Des millions de personnes vivant dans les Territoires occupés voient leurs droits humains bafoués et sont sujets à une violence quotidienne, à une surveillance permanente, à un contrôle financier, à des restrictions de mouvement et de construction, et j’en passe. De plus, chaque Palestinien sait que le risque d’aller en prison plane en permanence au-dessus de lui, et qu’Israël peut l’arrêter et le détenir sans procès pour une durée indéterminée, prétextant des “informations confidentielles”. Ces arrestations de masse sont un rouage central du mécanisme qui permet à Israël de garder la mainmise sur les Territoires occupés.

Des journalistes et militants palestiniens manifestent devant les bureaux de la Croix Rouge dans la ville de Naplouse, contre la détention administrative par Israël du journaliste palestinien Amin Abu Wardeh, Naplouse, Cisjordanie, 21 Avril 2015. Amin était parmi les 27 civils palestiniens arrêtés par les forces israéliennes le 15 Avril 2015 à l’aube. (Ahmad al-Bazz / Activestills.org)

Israël a arrêté 6 440 Palestiniens en 2016, parmi eux 1 332 enfants, dont des filles, et 164 femmes, selon un récent rapport publié par le Club des Prisonniers Palestiniens , le groupe des droits des prisonniers palestiniens Addameer et Al-Mezan Center for Human Rights. Les Palestiniens de Jérusalem Est, nombre d’entre eux étant résidents israéliens, ont été particulièrement ciblés par ces arrestations : 2 029 ont été arrêtés en 2016, 37% desquels étaient mineurs.

Selon le rapport, le nombre de Palestiniens dans les prisons israéliennes à la fin 2016 approchait les 7 000, dont 42 femmes ; 300 d’entre eux sont des enfants, dont 11 filles.

Parmi les arrêtés, se trouvent aussi ceux en détention administrative, une spécialité israélienne : l’année passée, 1 742 ordres de détention sans procès ont été émis contre des Palestiniens.
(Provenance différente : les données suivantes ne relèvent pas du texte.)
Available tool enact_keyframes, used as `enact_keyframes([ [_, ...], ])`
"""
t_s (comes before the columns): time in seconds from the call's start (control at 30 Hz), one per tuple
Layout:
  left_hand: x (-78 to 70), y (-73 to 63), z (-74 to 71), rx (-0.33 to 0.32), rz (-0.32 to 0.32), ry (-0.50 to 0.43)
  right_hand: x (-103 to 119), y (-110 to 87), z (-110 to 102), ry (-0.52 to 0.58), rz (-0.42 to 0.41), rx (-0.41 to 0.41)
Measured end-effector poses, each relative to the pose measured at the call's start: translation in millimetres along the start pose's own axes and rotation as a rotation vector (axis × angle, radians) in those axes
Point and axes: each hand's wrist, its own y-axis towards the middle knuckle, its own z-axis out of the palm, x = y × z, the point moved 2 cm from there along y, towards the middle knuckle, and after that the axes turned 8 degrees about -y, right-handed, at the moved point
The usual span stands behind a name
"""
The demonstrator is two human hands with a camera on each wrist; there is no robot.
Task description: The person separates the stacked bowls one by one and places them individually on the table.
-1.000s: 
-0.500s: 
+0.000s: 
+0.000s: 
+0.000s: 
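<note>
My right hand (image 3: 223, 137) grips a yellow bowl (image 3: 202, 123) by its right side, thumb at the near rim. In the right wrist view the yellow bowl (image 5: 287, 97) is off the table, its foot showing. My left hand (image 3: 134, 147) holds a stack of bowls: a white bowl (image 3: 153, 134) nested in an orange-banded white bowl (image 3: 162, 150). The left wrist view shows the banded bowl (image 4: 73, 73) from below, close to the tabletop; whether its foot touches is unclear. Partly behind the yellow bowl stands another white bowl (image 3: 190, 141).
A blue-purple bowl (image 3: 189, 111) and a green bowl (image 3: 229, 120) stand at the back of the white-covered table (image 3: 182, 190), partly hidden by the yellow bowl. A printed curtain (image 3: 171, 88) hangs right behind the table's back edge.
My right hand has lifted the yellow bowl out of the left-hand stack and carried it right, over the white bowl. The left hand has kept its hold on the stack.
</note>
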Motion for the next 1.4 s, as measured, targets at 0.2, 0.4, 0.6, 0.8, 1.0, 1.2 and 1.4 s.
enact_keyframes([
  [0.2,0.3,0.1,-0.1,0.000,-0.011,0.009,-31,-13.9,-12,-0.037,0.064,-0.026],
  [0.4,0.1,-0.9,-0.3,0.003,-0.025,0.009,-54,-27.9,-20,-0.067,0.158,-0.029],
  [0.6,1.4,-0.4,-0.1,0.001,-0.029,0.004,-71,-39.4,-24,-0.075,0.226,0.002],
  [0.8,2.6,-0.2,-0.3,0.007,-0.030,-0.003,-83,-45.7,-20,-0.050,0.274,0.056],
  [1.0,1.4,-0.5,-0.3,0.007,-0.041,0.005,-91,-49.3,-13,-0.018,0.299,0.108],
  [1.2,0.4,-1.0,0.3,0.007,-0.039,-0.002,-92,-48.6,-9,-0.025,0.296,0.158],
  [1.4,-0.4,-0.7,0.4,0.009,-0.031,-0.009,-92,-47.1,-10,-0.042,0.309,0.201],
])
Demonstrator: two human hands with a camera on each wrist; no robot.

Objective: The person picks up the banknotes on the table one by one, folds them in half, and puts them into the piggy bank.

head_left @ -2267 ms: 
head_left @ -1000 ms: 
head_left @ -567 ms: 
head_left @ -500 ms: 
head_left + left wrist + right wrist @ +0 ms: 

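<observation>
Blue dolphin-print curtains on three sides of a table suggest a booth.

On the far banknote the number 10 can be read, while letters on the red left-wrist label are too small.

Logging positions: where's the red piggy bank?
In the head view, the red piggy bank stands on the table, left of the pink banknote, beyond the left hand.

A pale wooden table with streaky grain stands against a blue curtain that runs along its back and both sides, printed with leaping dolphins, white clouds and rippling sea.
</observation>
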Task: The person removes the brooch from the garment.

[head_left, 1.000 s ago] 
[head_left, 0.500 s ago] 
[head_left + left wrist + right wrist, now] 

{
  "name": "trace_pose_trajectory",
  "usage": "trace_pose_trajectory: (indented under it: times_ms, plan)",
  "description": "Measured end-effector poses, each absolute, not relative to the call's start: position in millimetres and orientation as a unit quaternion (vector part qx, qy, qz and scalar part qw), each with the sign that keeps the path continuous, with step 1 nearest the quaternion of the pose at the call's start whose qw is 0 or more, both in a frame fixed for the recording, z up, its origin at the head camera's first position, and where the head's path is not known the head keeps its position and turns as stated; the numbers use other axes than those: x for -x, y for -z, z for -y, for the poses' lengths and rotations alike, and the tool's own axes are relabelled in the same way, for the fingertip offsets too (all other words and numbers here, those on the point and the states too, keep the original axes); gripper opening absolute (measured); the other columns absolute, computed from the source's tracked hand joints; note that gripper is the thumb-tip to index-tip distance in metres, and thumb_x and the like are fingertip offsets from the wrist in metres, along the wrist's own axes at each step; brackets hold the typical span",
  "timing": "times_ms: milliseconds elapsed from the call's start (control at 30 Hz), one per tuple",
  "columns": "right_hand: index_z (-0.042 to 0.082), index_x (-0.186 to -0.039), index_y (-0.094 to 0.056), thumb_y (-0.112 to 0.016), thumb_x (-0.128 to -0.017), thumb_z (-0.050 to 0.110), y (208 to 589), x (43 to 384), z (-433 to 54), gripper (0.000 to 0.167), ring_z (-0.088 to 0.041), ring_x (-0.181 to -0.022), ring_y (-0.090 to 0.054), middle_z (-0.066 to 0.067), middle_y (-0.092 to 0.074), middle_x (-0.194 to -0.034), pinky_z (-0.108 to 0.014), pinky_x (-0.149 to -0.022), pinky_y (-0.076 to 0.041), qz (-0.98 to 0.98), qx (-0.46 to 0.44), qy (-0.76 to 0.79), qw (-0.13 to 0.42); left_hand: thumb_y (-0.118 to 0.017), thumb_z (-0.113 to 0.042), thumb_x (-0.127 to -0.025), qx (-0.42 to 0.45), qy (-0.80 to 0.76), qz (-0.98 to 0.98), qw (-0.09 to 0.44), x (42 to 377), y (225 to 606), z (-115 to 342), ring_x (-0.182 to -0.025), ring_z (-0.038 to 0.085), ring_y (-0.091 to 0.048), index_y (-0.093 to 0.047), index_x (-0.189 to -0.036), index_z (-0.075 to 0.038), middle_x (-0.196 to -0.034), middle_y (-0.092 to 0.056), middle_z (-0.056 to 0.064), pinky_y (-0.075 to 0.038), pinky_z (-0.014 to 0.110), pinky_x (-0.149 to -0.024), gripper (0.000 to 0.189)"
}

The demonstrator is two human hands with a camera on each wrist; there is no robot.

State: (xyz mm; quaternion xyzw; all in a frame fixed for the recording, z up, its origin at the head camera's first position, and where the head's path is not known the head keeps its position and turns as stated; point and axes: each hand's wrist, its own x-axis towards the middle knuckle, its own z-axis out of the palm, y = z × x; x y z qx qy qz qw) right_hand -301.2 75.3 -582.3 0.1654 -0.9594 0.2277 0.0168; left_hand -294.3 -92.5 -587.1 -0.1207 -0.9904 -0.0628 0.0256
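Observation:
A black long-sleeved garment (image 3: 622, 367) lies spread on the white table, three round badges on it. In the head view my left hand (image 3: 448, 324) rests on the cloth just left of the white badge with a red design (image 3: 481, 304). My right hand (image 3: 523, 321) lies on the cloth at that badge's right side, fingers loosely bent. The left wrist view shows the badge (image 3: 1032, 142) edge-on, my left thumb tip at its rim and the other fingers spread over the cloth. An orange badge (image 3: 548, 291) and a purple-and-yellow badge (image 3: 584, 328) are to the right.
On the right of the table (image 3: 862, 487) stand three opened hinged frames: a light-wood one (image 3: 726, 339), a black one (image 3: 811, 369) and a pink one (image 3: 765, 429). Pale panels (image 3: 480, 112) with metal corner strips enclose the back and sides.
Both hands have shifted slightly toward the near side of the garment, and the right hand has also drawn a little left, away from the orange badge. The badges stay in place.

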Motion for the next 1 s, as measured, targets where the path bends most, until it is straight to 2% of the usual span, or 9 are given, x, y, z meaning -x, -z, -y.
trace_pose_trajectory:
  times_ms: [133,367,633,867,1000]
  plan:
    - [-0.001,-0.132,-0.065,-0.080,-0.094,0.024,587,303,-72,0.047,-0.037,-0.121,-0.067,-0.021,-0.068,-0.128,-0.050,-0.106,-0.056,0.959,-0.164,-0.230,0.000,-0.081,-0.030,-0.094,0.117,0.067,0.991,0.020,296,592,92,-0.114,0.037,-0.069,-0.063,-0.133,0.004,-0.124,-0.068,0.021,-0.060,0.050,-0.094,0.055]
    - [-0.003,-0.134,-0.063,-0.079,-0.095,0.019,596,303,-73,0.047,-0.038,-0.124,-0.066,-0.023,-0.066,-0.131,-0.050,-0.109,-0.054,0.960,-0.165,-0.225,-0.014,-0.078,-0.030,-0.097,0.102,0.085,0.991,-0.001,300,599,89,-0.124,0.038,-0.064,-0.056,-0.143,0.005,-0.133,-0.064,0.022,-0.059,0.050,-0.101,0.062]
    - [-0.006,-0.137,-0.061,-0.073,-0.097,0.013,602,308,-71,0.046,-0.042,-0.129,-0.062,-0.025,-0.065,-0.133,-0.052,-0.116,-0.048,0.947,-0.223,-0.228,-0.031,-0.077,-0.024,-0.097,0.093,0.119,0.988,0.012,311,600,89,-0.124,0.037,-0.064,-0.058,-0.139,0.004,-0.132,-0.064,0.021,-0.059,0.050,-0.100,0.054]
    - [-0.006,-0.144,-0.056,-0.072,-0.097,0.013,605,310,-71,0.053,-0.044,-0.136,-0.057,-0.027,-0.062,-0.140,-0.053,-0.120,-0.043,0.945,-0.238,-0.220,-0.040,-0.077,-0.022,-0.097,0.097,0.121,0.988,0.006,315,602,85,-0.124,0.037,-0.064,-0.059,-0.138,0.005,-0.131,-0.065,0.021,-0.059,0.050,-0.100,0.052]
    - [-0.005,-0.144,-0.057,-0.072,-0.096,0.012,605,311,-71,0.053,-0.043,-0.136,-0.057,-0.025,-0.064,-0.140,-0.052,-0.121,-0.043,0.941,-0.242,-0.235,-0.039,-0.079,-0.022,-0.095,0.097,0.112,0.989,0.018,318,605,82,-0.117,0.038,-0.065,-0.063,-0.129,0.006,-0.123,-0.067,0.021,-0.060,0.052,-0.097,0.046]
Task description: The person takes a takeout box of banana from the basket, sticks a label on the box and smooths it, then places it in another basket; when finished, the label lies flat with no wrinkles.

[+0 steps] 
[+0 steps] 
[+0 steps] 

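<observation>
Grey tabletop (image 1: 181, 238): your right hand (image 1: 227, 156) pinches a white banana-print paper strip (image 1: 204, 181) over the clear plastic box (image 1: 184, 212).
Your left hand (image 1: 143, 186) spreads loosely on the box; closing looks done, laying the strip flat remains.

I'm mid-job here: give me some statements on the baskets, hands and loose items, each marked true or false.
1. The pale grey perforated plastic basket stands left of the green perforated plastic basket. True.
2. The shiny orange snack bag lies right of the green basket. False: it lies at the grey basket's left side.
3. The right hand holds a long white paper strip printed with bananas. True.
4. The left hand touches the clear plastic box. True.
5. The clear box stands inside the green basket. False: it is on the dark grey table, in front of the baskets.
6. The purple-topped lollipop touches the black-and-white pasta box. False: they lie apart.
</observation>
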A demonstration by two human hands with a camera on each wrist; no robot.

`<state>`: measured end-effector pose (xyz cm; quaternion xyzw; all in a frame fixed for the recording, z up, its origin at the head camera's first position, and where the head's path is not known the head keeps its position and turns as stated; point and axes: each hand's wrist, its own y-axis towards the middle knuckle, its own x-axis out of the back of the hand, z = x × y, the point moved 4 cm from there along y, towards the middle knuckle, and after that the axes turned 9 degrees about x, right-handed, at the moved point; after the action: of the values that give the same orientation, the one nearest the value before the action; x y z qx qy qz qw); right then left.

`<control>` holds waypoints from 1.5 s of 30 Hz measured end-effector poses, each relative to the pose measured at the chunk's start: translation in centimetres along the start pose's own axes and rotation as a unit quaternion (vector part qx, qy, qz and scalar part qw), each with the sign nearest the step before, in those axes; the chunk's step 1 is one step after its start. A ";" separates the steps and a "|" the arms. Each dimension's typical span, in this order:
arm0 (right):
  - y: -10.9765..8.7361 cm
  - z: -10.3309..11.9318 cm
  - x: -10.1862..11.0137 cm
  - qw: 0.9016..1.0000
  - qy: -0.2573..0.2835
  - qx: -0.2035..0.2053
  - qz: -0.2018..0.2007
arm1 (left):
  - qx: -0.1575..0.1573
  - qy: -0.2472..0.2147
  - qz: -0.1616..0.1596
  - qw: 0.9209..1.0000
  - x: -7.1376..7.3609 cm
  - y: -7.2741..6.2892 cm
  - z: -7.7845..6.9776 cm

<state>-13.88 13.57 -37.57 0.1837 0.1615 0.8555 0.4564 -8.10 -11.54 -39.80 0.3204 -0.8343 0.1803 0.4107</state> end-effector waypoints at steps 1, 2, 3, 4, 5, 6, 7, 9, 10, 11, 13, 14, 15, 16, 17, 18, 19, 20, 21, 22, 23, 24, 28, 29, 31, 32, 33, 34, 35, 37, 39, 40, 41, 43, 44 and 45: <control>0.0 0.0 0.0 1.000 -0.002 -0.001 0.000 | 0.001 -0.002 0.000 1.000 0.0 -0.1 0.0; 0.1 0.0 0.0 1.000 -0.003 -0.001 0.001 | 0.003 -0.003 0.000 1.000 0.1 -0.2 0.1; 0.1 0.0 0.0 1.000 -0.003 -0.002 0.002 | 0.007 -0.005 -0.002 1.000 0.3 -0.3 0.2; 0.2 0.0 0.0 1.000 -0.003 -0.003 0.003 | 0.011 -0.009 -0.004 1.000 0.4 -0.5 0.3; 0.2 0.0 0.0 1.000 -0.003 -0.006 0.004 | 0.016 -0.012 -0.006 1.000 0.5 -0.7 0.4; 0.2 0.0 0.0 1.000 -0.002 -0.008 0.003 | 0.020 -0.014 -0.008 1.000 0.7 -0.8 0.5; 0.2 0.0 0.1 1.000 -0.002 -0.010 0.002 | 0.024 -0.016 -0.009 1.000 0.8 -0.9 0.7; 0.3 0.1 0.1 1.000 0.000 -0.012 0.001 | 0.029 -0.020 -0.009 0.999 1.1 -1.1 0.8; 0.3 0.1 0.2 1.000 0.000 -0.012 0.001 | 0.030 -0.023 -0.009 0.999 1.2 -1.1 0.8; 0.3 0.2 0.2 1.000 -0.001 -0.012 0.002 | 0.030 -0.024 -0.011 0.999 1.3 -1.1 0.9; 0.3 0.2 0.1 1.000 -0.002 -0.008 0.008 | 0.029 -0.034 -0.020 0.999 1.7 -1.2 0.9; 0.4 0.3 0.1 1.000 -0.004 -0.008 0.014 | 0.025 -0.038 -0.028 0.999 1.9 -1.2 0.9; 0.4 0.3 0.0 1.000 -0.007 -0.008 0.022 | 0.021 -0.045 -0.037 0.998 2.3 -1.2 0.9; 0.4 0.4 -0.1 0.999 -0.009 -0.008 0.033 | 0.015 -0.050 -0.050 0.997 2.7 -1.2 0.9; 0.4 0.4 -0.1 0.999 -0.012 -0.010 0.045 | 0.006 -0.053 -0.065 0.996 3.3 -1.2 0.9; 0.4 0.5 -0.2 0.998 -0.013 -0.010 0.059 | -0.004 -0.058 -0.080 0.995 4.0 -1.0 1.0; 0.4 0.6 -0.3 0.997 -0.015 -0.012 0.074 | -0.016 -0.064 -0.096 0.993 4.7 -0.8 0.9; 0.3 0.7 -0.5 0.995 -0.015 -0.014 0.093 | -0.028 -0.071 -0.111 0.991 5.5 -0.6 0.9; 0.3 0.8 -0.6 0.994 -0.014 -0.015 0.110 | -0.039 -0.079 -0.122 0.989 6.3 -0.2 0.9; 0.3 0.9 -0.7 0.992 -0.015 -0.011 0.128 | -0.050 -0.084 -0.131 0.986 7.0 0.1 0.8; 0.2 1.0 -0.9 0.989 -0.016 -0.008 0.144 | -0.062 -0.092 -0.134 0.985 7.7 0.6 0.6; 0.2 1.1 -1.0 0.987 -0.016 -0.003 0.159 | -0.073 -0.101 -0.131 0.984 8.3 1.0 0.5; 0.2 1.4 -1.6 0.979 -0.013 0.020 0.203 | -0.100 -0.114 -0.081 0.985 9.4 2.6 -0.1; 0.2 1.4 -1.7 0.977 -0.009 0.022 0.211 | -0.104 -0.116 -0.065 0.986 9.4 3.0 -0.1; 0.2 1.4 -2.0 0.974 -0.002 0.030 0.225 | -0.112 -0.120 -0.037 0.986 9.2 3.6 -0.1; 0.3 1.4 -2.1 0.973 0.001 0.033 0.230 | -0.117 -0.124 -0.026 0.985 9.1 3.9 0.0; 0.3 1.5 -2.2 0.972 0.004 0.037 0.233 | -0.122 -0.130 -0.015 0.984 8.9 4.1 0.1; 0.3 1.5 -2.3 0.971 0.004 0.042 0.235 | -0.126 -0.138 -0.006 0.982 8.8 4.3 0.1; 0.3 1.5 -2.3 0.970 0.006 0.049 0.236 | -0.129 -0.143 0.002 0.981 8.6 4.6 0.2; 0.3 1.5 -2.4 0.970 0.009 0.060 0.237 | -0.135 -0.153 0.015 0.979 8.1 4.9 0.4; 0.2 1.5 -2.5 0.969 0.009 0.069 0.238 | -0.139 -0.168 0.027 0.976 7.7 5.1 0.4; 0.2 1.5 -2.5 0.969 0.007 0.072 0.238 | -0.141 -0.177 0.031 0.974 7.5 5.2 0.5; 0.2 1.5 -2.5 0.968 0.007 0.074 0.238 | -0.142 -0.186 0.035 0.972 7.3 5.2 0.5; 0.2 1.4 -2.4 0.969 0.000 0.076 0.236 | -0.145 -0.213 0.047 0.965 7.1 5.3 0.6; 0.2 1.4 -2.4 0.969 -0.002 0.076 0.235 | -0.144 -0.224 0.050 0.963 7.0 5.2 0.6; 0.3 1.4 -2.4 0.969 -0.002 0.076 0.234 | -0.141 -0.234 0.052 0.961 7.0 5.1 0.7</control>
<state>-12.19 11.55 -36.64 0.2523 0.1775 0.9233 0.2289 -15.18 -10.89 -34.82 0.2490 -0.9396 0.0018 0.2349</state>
A la fin 2016, Israël détenait environ 700 détenus administratifs palestiniens, selon le rapport — environ 10% du nombre total de prisonniers palestiniens. Ce qui était censé servir seulement en cas d’état d’urgence est presque devenu une routine.

Il est important de noter que des prisonniers sont en détention administrative depuis des mois, ou même des années, sans savoir de quoi ils sont suspectés ou sans avoir l’opportunité de se défendre. Ils ont été emprisonnés après qu’un membre de l’appareil de sécurité israélien ait réussit à persuader la court qu’ils avaient des preuves, qui néanmoins devaient restées confidentielles.  Et la court est facile à persuader. A chaque fois quelqu’un peut être envoyé en prison jusqu’à 6 mois en détention administrative — mais il n’y a pas de limite quant au nombre de fois que cet ordre peut être renouvelé, sans avoir besoin d’aller au tribunal.

Sur les 22 journalistes palestiniens actuellement en prison, 9 sont en détention administrative. Parmi eux, Omar Nazzal, un membre de la Guilde des Journalistes Palestiniens, arrêté au Pont Allenby,  fin Avril l’année dernière. Il était en chemin pour une rencontre de la Fédération Européenne des Journalistes à Sarajevo.

Quelques jours après l’arrestation de Nazzal, le procureur militaire réalisa qu’il n’y avait pas assez de preuves pour lui faire un procès, il a alors été placé en détention administrative sur la base d’informations confidentielles. Dans une interview avec The Seventh Eye, l’avocat de Nazzal déclare qu’il a été arrêté pour le simple fait d’être journaliste. Il a aussi exprimé une suspicion de coordination entre Israéliens et Palestiniens dans l’arrestation de Nazzal, expliquant que ses articles posaient problèmes aux deux parties.

Yael Marom est le responsable de l’intéressement du public de Just Vision  en Israël et corédacteur en chef de Local Call, où cet article fut publié à l’origine en hébreux.